1. R. Syme, The Roman Revolution, Oxford, 1939, p. 3 n. 3.

2. See the extensive discussion in A.J. Woodman, ed. Velleius Paterculus: The Caesarian and Augustan Narrative, Cambridge, 1983, 119ff.

3. O. (pp. 40-1) seems determined to imply that the sidus, being actually a comet, was generally taken to be a bad omen. While this may be true, it does not mean that Octavian’s desire to interpret it as the katasterism of Caesar was thwarted. Andreas Alföldi, in Oktavians Aufstieg zur Macht, Bonn, 1976, pp. 69ff. pointed out that Octavian had an easier time of this because the imagery of the star was prefigured in February and March on the coinage of Caesar himself.

4. B.A. Kellum, “The City Adorned: Programmatic Display at the Aedes Concordiae Augustae,” in Between Republic and Empire: Interpretations of Augustus and his Principate,, K. A. Raaflaub and M. Toher (edd.), Berkeley, 1990, 276-307.

5. As demonstrated by Wallace-Hadrill in his fundamental article ” Mutatio Morum : The Idea of a Cultural Revolution,” in The Roman Cultural Revolution, T. N. Habinek and A. Schiesaro (edd.), Cambridge, 1997, 3-22.

6. G.W. Bowersock, “The Pontificate of Augustus,” in Between Republic and Empire: Interpretations of Augustus and his Principate,, K. A. Raaflaub and M. Toher (edd.), Berkeley, 1990, 380-94.

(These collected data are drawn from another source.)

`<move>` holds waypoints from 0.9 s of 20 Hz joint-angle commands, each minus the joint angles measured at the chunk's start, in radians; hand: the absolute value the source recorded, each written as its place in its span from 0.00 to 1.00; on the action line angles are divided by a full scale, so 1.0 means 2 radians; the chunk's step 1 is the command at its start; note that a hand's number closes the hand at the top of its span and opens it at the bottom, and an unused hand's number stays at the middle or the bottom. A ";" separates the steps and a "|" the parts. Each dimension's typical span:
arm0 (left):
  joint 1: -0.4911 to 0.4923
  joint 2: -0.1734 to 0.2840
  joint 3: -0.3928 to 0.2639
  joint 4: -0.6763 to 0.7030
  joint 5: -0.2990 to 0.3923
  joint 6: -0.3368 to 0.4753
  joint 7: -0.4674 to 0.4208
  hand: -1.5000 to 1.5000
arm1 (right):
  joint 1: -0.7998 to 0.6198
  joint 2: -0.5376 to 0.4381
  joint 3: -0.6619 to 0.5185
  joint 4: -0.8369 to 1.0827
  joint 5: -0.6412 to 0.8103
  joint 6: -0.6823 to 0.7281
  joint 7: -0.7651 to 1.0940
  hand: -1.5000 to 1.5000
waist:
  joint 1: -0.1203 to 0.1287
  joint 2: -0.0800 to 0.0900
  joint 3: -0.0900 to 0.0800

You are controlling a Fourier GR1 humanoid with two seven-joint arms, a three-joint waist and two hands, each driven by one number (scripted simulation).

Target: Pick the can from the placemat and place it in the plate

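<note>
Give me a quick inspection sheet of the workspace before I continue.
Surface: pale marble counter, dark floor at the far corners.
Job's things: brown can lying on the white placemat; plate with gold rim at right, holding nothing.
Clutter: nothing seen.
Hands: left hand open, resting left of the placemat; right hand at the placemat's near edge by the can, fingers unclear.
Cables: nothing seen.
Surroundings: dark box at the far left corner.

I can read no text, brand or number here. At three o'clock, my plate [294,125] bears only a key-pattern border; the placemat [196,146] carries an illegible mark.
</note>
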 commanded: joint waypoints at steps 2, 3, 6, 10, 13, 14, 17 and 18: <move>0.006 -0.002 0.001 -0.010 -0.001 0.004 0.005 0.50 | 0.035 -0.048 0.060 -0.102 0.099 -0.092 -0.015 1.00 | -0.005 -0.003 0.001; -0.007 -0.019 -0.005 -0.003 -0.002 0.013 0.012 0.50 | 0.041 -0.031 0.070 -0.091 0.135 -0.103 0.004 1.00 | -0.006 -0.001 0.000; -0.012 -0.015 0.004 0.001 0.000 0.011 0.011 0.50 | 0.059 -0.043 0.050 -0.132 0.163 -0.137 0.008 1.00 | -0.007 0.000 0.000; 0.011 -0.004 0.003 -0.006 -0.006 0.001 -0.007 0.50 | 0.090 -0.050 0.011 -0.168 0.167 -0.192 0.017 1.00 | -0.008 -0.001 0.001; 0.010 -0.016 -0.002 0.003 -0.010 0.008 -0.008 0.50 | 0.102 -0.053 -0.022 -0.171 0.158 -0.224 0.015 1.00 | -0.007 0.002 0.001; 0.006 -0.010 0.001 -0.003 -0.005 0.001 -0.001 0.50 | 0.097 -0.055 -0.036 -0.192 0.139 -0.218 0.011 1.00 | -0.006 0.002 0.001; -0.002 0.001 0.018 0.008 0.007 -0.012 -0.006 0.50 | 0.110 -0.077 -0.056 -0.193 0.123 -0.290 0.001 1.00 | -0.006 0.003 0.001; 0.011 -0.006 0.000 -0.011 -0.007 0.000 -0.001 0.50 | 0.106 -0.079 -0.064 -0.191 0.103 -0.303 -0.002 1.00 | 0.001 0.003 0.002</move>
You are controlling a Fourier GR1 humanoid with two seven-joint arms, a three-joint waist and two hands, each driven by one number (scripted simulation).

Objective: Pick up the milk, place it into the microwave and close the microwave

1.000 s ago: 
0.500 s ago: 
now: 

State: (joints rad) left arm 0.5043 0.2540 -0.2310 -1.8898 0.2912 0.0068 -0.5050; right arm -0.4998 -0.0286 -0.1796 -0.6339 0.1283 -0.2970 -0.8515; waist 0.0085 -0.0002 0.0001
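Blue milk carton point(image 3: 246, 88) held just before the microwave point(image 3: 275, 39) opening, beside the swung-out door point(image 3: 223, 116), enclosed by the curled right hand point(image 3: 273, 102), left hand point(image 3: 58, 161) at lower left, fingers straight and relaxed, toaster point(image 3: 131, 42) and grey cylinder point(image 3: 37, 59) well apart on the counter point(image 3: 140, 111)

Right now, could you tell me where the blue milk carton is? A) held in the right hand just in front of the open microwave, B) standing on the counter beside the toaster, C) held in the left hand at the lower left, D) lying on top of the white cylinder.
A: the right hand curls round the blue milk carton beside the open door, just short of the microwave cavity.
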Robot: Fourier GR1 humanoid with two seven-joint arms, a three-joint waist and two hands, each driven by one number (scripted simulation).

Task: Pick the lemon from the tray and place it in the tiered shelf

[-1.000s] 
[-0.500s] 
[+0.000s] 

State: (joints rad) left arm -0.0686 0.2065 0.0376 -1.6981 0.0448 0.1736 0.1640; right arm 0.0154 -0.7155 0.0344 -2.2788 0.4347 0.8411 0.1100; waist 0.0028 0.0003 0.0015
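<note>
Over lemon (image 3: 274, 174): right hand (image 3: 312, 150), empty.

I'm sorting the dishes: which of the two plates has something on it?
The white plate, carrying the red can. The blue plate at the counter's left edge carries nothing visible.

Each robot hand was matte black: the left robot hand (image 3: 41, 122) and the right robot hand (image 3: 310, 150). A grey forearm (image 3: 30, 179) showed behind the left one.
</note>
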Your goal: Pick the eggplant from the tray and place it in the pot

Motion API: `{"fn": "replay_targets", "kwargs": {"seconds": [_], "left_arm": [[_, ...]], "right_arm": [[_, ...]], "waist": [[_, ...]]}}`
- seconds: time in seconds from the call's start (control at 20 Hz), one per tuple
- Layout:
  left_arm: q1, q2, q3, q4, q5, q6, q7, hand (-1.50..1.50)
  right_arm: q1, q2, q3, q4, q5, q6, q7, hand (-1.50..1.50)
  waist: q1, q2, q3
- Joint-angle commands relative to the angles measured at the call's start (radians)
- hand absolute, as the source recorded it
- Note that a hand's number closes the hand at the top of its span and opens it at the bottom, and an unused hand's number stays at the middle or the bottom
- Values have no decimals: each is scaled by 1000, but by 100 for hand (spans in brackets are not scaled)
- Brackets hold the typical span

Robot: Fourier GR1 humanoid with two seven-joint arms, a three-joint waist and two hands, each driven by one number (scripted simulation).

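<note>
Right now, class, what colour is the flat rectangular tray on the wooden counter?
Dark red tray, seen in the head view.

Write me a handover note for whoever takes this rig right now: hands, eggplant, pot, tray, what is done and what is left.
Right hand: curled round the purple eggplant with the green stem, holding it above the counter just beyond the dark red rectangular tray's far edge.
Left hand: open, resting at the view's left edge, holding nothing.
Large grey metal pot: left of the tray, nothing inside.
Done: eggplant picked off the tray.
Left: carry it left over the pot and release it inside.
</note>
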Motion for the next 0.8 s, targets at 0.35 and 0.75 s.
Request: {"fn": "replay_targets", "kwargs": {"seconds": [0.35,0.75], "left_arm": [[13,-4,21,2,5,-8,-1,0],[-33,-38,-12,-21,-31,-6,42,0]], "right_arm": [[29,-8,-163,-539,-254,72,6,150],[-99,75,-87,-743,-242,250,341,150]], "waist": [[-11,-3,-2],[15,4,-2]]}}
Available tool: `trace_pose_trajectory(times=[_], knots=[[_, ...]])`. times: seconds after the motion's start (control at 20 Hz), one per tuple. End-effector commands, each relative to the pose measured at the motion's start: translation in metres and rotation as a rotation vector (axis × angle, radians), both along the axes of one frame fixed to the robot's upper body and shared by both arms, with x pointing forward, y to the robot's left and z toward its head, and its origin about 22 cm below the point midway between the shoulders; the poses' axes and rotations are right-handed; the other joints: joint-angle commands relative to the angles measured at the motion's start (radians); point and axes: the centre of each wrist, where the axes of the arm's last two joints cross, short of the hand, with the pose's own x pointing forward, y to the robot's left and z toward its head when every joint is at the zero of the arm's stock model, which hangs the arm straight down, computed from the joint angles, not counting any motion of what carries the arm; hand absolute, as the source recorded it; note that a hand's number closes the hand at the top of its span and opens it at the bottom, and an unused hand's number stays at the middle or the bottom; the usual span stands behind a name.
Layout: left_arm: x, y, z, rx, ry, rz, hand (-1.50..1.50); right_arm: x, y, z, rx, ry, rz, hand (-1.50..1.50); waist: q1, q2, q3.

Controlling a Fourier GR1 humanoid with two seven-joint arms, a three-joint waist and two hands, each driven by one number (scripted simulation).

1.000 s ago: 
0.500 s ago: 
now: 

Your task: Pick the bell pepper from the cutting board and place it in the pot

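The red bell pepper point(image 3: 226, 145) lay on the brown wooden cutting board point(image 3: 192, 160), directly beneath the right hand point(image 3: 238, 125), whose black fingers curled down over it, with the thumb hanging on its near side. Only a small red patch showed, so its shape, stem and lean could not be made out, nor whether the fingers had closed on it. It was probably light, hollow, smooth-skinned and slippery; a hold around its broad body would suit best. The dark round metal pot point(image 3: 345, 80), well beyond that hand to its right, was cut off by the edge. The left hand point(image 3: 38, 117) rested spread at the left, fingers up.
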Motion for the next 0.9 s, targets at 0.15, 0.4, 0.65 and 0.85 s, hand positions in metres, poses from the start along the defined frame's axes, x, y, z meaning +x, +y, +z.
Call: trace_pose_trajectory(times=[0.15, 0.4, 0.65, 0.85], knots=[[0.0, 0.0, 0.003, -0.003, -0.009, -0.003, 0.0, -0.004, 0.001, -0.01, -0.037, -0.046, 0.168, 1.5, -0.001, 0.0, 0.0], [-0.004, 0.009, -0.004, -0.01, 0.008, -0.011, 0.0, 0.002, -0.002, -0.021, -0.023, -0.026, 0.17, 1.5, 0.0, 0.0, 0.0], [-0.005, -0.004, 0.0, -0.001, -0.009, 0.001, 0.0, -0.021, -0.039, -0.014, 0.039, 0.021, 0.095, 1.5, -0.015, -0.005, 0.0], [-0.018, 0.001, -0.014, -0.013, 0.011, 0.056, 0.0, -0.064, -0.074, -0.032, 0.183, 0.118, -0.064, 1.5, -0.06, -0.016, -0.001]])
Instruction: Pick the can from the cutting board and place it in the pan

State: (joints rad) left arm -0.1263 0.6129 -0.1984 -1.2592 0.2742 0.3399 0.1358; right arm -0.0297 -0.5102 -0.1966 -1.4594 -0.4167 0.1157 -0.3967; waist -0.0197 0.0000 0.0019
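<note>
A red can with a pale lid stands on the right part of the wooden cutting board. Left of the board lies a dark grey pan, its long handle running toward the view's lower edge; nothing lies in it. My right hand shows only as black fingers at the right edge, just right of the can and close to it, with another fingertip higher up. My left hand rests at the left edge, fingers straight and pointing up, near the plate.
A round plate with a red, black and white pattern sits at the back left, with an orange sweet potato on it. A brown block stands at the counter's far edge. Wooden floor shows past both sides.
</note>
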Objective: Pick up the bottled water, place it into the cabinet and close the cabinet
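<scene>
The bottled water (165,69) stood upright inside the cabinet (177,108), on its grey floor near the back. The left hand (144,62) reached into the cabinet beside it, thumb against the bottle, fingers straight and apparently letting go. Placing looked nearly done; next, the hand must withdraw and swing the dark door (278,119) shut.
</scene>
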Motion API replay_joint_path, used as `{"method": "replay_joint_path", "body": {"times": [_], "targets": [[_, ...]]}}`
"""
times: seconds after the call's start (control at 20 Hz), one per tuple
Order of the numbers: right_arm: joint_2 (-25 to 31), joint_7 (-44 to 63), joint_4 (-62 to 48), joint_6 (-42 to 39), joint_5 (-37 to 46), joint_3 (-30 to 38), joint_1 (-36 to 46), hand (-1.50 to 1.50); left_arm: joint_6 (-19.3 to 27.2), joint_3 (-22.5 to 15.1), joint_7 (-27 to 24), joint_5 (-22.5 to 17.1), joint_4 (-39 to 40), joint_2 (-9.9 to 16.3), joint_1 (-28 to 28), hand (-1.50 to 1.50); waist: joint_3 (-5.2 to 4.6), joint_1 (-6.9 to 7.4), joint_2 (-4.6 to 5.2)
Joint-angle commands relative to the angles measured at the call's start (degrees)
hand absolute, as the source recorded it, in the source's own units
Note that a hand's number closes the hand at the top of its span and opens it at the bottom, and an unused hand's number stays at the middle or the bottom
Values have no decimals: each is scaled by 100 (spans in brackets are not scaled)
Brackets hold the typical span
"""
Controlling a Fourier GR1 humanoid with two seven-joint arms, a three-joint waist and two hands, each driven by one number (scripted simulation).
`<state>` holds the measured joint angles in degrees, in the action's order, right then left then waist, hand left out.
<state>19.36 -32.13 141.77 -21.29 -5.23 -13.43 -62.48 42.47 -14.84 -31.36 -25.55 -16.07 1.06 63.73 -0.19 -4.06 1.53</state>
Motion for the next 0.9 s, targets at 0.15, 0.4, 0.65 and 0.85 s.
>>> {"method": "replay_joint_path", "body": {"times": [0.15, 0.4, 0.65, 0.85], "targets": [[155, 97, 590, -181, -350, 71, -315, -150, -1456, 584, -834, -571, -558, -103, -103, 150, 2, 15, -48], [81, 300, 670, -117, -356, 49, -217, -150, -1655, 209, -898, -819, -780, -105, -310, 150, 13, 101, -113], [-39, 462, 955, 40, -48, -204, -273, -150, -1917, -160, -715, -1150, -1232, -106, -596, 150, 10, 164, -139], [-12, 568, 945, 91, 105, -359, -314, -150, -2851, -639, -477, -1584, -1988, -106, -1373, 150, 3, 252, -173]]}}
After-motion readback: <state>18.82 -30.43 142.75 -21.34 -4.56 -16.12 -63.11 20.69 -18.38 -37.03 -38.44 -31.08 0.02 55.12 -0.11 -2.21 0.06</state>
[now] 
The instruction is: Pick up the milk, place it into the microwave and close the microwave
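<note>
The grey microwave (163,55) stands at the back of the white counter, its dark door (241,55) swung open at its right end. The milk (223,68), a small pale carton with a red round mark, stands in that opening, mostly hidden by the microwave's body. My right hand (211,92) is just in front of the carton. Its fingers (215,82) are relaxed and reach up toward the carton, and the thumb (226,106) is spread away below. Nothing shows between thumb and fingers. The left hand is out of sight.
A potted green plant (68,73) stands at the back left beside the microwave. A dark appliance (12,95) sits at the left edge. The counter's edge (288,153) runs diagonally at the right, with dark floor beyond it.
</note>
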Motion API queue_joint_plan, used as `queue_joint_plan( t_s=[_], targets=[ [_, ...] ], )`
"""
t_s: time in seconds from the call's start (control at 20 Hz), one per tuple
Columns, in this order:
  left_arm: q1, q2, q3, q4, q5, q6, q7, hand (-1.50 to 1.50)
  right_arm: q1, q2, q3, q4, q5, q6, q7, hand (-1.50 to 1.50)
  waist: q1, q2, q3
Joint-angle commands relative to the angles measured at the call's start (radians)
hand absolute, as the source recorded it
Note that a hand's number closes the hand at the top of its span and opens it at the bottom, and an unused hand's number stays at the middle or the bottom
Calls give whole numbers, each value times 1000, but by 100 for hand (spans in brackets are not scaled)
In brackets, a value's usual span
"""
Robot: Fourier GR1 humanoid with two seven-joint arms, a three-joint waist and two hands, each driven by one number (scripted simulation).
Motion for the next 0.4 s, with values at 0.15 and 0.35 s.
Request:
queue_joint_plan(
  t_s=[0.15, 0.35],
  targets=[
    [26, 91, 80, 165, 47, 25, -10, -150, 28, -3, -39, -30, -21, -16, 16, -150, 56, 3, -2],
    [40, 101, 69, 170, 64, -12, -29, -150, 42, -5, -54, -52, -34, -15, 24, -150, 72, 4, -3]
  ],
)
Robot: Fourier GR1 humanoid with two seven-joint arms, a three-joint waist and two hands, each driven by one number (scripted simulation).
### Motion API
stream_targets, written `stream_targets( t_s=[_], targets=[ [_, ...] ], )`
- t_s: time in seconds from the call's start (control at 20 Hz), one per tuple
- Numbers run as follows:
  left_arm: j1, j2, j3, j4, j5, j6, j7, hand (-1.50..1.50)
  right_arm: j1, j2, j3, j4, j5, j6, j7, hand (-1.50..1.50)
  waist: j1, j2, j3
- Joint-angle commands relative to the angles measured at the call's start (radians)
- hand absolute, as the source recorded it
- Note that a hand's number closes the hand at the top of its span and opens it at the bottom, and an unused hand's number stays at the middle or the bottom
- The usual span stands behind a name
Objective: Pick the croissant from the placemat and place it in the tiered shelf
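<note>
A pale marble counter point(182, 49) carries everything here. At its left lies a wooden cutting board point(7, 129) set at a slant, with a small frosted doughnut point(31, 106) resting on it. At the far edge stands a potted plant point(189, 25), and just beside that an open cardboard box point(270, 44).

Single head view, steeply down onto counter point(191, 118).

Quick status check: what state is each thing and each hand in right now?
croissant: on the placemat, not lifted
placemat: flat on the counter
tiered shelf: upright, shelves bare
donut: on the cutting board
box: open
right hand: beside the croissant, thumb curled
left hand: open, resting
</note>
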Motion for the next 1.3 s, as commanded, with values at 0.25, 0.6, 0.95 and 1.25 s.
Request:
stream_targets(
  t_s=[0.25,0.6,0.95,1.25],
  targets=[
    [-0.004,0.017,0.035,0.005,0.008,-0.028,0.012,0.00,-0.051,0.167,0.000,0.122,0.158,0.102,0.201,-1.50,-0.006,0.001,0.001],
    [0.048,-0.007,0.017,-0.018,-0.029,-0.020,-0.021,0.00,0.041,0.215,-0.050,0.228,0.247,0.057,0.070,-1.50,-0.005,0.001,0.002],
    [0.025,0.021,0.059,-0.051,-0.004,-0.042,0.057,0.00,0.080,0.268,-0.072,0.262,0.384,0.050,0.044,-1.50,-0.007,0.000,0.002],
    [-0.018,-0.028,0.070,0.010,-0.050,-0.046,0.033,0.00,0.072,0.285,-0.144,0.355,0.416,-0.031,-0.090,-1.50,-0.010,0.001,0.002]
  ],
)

7. C. Nicolet, Le Métier de citoyen dans la Rome Républicaine, Gallimard, 1976; O. Perlwitz, Titus Pomponius Atticus, Hermes Einzelschriften 58, 1992.

8. G. Sumi, Ceremony and Power: Performing Politics in Rome between Republic and Empire, Ann Arbor, 2005.

9. K.E. Petzold, “Die Bedeutung des Jahres 32 für die Entstehung des Principats,” Historia 18, 1969, 334-51, n. 65, drawing on CIL 11, p. 133 (no. 720). O. could also have usefully consulted Petzold on Octavian’s consensus building before Actium, as well as H.U. Instinsky, “Consensus Universorum,” Hermes, 1940, 25-78.

10. J. Linderski, “Rome, Aphrodisias and the Res Gestae : the Genera Militiae and the Status of Octavian,” JRS, 1984, 74-80.

11. R.A. Gurval, Actium and Augustus: The Politics and Emotions of Civil War, Ann Arbor, 1995.